As I stated in my reply to Deputy Rabbitte, those issues are dealt with in the normal course of discussions between the churches and Departments, in this case, the Department of Education and Science. This issue will need to be discussed and debated with the churches.

A number of new religions are now being practised in our country because we have a large immigrant population, including workers from the new EU states. The issue of education also arises and those discussions are being carried on separately by the Department of Education and Science. The management of schools is an issue which the churches have raised because of their declining population. This is a problem which arises not only in education but also in health and other areas where the churches have given the State excellent service over the generations.

Given that it is one year since the announcement of this proposal for Government and inter-faith dialogue, will the Taoiseach indicate the number of submissions received to date? Is it his intention to publish those submissions? He has stated on previous occasions that meetings to date with various church bodies have taken place on an ad hoc basis. He also stated it has been the practice that church leaders call annually or biannually to the Department of the Taoiseach. Am I correct in assuming there is some basis for dialogue between the churches and Government? Will the Taoiseach indicate the number of different church representatives who have visited his Department on an annual or biannual basis? The total of 170 faith groups would keep him very busy if he were to meet them individually on an annual or biannual basis. When will the proposal be brought to fruition?

There are a number of questions in that. The proposal is being brought to fruition. The Government signed off on it in June and made the churches aware of the proposals, and they made some response. The churches have an arrangement — traditionally, the Roman Catholic Church, the Church of Ireland, Presbyterians and Methodists, and in the past few years the Jewish community — where if there is an issue regarding their schools, health, home or institution in which they are involved, they go to the relevant Department about it, as would anybody else. When I say it is an ad hoc arrangement, that is what happens, they are as entitled to do that as anybody else, particularly when they manage those institutions and the issue affects their people. Those issues would occur in normal circumstances.
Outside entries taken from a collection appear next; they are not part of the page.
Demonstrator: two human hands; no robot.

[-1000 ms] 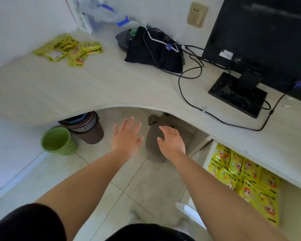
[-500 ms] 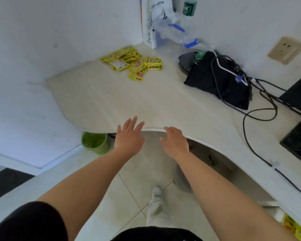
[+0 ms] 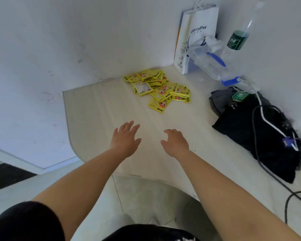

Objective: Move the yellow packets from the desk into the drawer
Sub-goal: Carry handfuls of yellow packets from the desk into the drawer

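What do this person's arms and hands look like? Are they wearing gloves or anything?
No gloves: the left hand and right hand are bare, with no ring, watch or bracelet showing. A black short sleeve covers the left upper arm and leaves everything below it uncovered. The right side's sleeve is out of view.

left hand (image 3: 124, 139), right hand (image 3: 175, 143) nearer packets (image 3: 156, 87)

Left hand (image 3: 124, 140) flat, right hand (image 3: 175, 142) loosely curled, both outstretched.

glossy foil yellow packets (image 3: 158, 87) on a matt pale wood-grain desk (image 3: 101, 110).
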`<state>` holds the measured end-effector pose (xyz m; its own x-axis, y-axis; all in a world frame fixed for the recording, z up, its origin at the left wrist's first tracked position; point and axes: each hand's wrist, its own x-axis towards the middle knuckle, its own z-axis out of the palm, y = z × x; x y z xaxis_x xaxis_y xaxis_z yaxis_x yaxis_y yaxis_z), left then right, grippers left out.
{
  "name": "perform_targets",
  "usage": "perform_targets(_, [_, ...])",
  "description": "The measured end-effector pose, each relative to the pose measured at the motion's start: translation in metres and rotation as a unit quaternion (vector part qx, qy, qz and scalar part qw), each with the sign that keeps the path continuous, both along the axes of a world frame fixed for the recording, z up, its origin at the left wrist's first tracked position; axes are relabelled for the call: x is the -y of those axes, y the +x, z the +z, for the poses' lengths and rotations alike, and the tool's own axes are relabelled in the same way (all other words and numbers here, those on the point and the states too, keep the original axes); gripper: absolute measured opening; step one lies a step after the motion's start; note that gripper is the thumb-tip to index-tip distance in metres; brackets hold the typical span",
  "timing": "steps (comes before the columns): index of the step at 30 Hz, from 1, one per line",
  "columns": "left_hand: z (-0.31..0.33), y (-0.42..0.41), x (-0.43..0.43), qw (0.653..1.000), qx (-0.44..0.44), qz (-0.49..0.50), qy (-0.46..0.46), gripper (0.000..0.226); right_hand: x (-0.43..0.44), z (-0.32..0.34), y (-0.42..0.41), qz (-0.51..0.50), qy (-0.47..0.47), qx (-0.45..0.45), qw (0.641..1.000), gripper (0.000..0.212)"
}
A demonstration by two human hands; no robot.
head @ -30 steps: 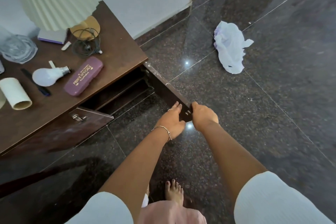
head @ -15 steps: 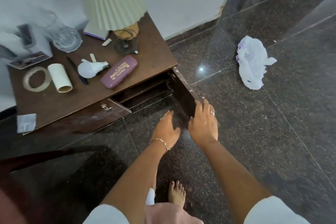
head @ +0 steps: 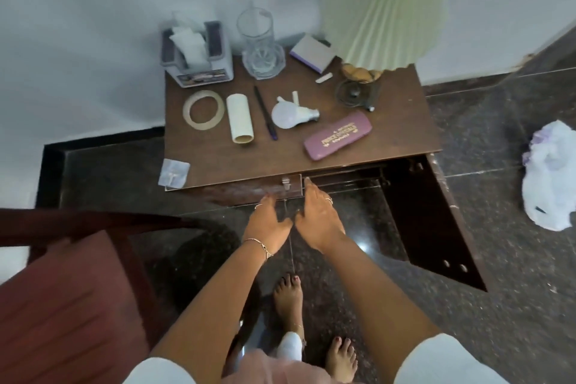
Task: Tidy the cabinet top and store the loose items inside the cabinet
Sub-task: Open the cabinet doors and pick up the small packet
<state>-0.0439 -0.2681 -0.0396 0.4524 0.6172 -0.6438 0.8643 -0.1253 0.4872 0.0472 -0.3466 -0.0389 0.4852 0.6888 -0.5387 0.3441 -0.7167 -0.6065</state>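
Note:
The brown cabinet stands against the wall with its right door swung wide open and its left door nearly closed. On top lie a purple spectacle case, a white bulb, a dark pen, a cream roll, a tape ring and a clear sachet at the front left corner. My left hand and my right hand hover side by side with straight fingers before the left door's latch. My right fingertips reach the door's right edge.
A tissue holder, a glass jar, a small box, a pleated lamp and a coiled cable stand at the back. A red-cushioned chair is at my left. A white plastic bag lies on the floor.
Both hands have let go of the right door, now wide open, and moved left to the front of the left door. My view has swung over the cabinet top.

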Motion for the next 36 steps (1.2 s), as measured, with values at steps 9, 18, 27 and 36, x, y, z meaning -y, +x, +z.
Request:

What was envisaged in the Constitution and what happens in other countries is more extended in that the churches have an opportunity to attend concordats. This is done formally in a number of European countries. The French are the latest to do this, but they are following a large number of other countries. We have looked at that model and our view is we should follow it.

What normally happens — this has happened in my time and previously — is that the Archbishop of Dublin traditionally calls to the Taoiseach of the day at Christmas time for a short visit. The Church of Ireland Archbishop of Dublin, now John Neill, would perhaps call in on some of his issues once a year. More recently, the Islamic Foundation of Ireland and some of the other churches invite the Taoiseach. My Department has dialogue with all of them in so far as they are all now involved in the national day of commemoration.

The main sources with whom we have had discussions — this is not a complete list — and who have been involved in this process over the past 12 months or so are the Roman Catholic Church, the Church of Ireland, the Presbyterian and Methodist Churches, the Religious Society of Friends, the Salvation Army, the Unitarian Church, the Lutheran Church of Ireland, the Moravian Church, the Baptist Church, the Orthodox Church, which includes the Coptic, Greek, Romanian and Russian churches, the Church of Jesus Christ of Latter Day Saints, the Jehovah Witnesses, the Jewish community, the Islamic Foundation of Ireland, the Baha'i Faith, the Buddhist centres, the Association of Irish Humanists and a number of other smaller churches representing the new communities, totalling a large number. The process is an inclusive one.

Will the Taoiseach publish his submission?

I do not think there is anything secret in it. It will probably be published, but I am not sure of the date. All this has happened in discussions with them.

When the Taoiseach was explaining his close links with senior officers of the Catholic Church in Ireland, he referred approvingly to the central role that officers of the church play in the education system. While respecting the full right of all to their beliefs and their full freedom to practise various religions, why should a fundamental institution of the State such as education be invested in the church, rather than being democratically organised and managed? Why should so much control over primary education, for example, be given to the local bishop, any more than he should be in charge of the local diocese's road safety campaign or the filling of potholes in the diocese, which is another important function of State or local authority? In this society, which has so many churches, which the Taoiseach just listed, and many people who do not affiliate to any church, should the management of all the educational institutions of the State now be moved to the democratic control of parents, teachers, Government and students?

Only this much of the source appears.